Seeking help can contribute as a first step to the solution of problems in situations of stress and unease. When encountering psychological problems, seeking out counseling services can affect students’ wellbeing, academic success, and sustainability positively (69). Interventions to develop prospective teachers’ help-seeking attitude and behavior are necessary. The neglected relations with father and siblings as well as support from formal sources can be seen as protective factors for mental health, and reinforcing these relationships may have a positive effect on mental health. In particular, normalizing help-seeking from formal sources can contribute to problem-solving (49).
To prevent the factors inhibiting help seeking, like concerns of not being understood or not being able to find help and fear to be judged by others, it may be helpful to encourage the interaction of people who are unwilling to accept help or do not know where to ask with people who have received support. This may help them to see that accepting help is one of the possible ways to solve problems.
In the realm of preventive mental health services in the phase preparing prospective teachers for a stressful professional life, it may be useful to develop psychological support services in the teacher training facilities with a view to improve mental health, to advise prospective teachers to seek help, and to involve units inside the universities actively in providing students with mental support.
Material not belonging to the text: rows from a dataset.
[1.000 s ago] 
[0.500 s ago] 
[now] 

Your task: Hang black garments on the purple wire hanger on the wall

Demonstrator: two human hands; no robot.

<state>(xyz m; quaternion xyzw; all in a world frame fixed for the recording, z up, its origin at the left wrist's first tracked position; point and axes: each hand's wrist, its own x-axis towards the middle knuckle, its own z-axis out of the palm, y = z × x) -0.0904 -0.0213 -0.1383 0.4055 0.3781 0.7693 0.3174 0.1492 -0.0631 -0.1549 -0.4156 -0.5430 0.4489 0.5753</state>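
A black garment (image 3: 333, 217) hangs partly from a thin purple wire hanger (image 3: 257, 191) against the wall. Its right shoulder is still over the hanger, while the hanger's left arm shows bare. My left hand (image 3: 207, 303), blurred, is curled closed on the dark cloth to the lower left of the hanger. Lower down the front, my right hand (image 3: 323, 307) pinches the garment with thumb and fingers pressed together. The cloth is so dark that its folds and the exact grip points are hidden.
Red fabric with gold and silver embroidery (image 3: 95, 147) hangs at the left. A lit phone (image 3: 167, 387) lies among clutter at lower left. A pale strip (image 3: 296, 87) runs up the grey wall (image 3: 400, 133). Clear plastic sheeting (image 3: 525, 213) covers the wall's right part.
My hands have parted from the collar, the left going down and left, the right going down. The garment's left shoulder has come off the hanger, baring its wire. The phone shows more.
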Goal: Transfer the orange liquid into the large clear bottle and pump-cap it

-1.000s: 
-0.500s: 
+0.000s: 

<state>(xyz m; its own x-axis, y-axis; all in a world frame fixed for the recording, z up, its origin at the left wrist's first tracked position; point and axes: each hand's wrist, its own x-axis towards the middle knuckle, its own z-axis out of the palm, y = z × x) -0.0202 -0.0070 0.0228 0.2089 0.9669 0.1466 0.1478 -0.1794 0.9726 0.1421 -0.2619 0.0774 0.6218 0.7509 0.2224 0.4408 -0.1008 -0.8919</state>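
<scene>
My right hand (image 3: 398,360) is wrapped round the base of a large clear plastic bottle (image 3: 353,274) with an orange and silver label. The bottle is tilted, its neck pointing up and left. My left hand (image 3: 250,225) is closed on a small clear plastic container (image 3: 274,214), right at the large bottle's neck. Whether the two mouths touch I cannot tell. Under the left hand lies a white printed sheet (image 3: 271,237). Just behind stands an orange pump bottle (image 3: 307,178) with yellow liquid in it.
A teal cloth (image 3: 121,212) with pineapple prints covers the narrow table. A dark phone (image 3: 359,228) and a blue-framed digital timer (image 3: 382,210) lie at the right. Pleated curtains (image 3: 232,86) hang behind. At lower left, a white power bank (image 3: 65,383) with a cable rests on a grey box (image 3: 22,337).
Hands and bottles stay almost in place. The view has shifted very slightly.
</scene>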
This study has a number of limitations. In order to determine obstacles for help-seeking, true-false answers to statements provided by the researchers were used, but these statements may not include all possible obstacles. In the study, help-seeking behavior was analyzed according to mental symptoms determined by the BSI used for survey purposes; a comparison between candidates who received a diagnosis of mental disorder and those who did not can provide information that is more valid. The sample consisted of teacher candidates from a small, developing university campus and can thus not be generalized to all prospective teachers. In our study, teacher candidates’ mental health and help-seeking behavior were determined cross-sectionally; longitudinal research should shed light on long-term changes in mental health and help-seeking behavior.